#### The task:
Identify all lines in the data containing the string "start". Copy them out.

#### Supplied information:
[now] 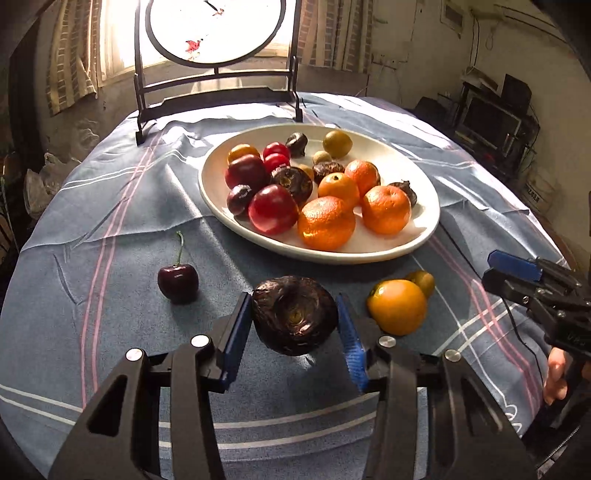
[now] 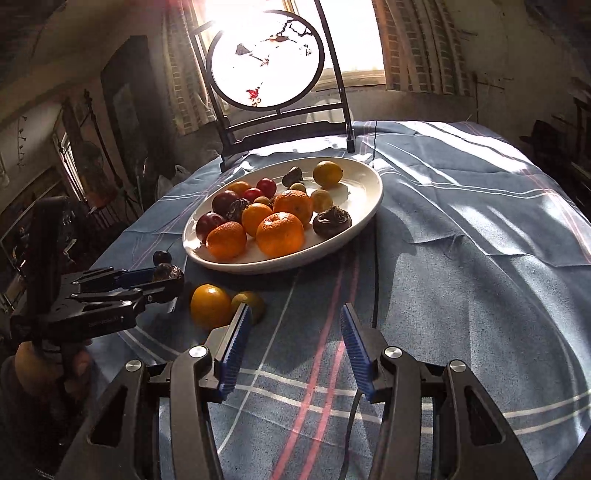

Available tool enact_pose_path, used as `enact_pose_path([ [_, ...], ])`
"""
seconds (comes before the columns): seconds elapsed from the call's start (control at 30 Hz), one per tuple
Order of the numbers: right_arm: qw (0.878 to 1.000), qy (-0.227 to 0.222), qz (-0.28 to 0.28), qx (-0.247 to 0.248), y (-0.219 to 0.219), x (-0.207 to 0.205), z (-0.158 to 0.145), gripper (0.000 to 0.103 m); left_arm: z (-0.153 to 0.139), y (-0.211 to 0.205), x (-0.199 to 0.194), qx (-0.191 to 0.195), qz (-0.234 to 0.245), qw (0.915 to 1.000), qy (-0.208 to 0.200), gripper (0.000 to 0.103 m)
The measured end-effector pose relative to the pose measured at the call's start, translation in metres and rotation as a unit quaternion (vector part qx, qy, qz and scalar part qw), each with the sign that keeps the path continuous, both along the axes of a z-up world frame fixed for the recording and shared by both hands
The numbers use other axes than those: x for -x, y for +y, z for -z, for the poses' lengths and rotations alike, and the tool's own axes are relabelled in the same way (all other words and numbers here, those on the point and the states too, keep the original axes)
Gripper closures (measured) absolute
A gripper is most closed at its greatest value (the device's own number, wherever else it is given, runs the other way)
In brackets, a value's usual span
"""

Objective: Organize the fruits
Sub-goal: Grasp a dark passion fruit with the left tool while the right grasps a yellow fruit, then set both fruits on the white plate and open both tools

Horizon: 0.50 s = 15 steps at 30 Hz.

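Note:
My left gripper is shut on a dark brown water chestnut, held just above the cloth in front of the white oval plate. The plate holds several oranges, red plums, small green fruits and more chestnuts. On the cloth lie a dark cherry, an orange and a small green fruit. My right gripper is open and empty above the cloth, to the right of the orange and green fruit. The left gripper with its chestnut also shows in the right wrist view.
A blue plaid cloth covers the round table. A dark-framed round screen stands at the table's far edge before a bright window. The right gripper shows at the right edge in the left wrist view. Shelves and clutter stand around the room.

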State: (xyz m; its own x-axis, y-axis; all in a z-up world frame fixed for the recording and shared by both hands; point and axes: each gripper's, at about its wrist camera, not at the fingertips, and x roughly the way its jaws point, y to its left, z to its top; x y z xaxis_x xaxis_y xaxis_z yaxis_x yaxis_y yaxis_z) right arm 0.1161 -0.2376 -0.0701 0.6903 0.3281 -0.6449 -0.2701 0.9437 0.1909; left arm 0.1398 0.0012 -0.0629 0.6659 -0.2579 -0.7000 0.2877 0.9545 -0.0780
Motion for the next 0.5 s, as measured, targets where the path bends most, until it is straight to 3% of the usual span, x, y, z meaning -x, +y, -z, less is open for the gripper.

#### Result below:
seconds (comes before the columns): seconds elapsed from the call's start (control at 30 Hz), one per tuple
The measured end-effector pose relative to the pose measured at the call's start, translation in metres and rotation as a unit quaternion (vector part qx, qy, qz and scalar part qw), each with the sign that keeps the path continuous, both along the axes of a z-up world frame fixed for the recording and shared by both hands

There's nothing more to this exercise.